Agro-industrie : la Bdeac appuie un projet structurant en RCA

Ce financement, d’un montant de 2 milliards de Fcfa, a été officialisé le 8 mai 2026 à Bangui à travers un accord conclu entre les différentes parties

Un nouveau cap est franchi dans la transformation agricole en République centrafricaine. À Pissa, localité située à une quatre-vingtaine de kilomètres de Bangui, un complexe agro-industriel intégré verra bientôt le jour, avec l’appui financier de la Banque de développement des États de l’Afrique centrale.

Le financement, d’un montant de 2 milliards de Fcfa, a été officialisé le 8 mai 2026 à Bangui à travers un accord conclu avec la Société industrielle agricole et de développement – Centrafrique, porteuse du projet. La signature s’est déroulée en présence de plusieurs acteurs clés, dont le président de la Bdeac, Dieudonné Evou Mekou, le président de la Siad-CA, Jean-Luc Tete, ainsi que le directeur général de BGFIBank Centrafrique, Hervé Ghislain Kogboma-Yogo, qui interviendra comme banque agent.

Évalué à 4,21 milliards de Fcfa, le projet bénéficie d’un apport de la Bdeac couvrant près de la moitié du coût global (47,5 %).
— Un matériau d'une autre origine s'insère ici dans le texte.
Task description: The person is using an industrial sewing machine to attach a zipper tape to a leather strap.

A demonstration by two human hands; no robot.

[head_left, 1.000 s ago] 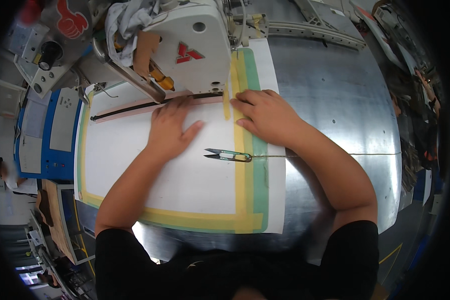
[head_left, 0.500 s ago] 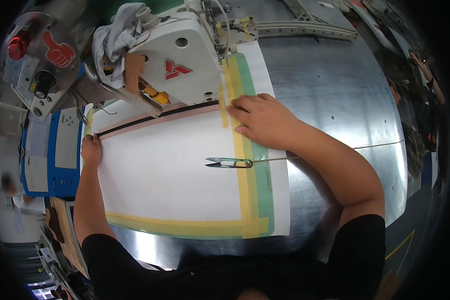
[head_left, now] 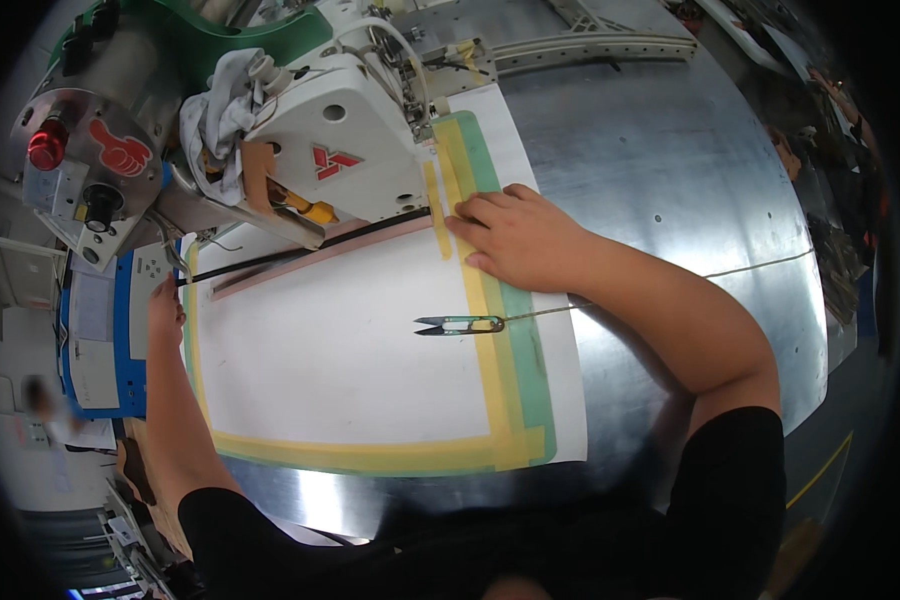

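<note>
A long narrow black strip (head_left: 260, 262) runs from under the sewing machine head (head_left: 355, 140) out to the left. My left hand (head_left: 166, 305) pinches its far left end. At that end the strip stands apart from a pink strip (head_left: 300, 268) that lies on the white sheet (head_left: 340, 350). My right hand (head_left: 520, 238) rests palm down, fingers extended, on the yellow and green tape (head_left: 470, 230) just right of the machine head. Below it, a pair of thread snips (head_left: 460, 326) lies on the sheet and tape, tied to a cord (head_left: 540, 313).
A metal table (head_left: 660, 150) spreads under the sheet. A white cloth (head_left: 220, 125) hangs on the machine, near a yellow-handled tool (head_left: 308, 207). A blue box (head_left: 130, 350) stands at the left. A metal rail (head_left: 600, 48) crosses the back.
My left hand has taken the black strip's end and drawn it left, off the pink strip. My right hand stays on the tape. The whole view has shifted slightly.
</note>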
Implanté dans la commune de Bobangui, il ambitionne de structurer l’ensemble de la chaîne de valeur agricole, de la production à la transformation industrielle.

Les objectifs de production sont progressifs mais ambitieux : 5 400 tonnes de manioc dès 2026, suivies de 1 710 tonnes de moringa à partir de 2027. À l’horizon 2029, la production devrait également intégrer 4 730 tonnes de maïs et 1 774 tonnes de soja.

À cela s’ajoute la mise en place de quatre unités de transformation industrielle destinées notamment à produire de la farine de maïs, de la farine enrichie de manioc, ainsi que des dérivés du moringa (feuilles séchées et huile).

Au-delà de la production, les retombées attendues sont multiples. Le projet vise à réduire la dépendance alimentaire du pays vis-à-vis des importations, tout en améliorant sa balance commerciale et en renforçant la sécurité alimentaire. Sur le plan social, plus de 400 emplois directs et indirects devraient être générés, au profit des populations locales. L’État, de son côté, devrait bénéficier de nouvelles recettes fiscales et sociales.

L’impact environnemental n’est pas en reste, avec un programme de régénération de plus de 1 000 hectares de terres dégradées, traduisant une volonté d’inscrire l’initiative dans une logique durable.

À travers ce financement, la Bdeac confirme son rôle moteur dans le développement du secteur privé en Afrique centrale. L’opération s’inscrit dans son plan stratégique 2023-2027 « Azobé », qui met l’accent sur la sécurité alimentaire, l’industrialisation et le soutien aux projets à fort impact socio-économique.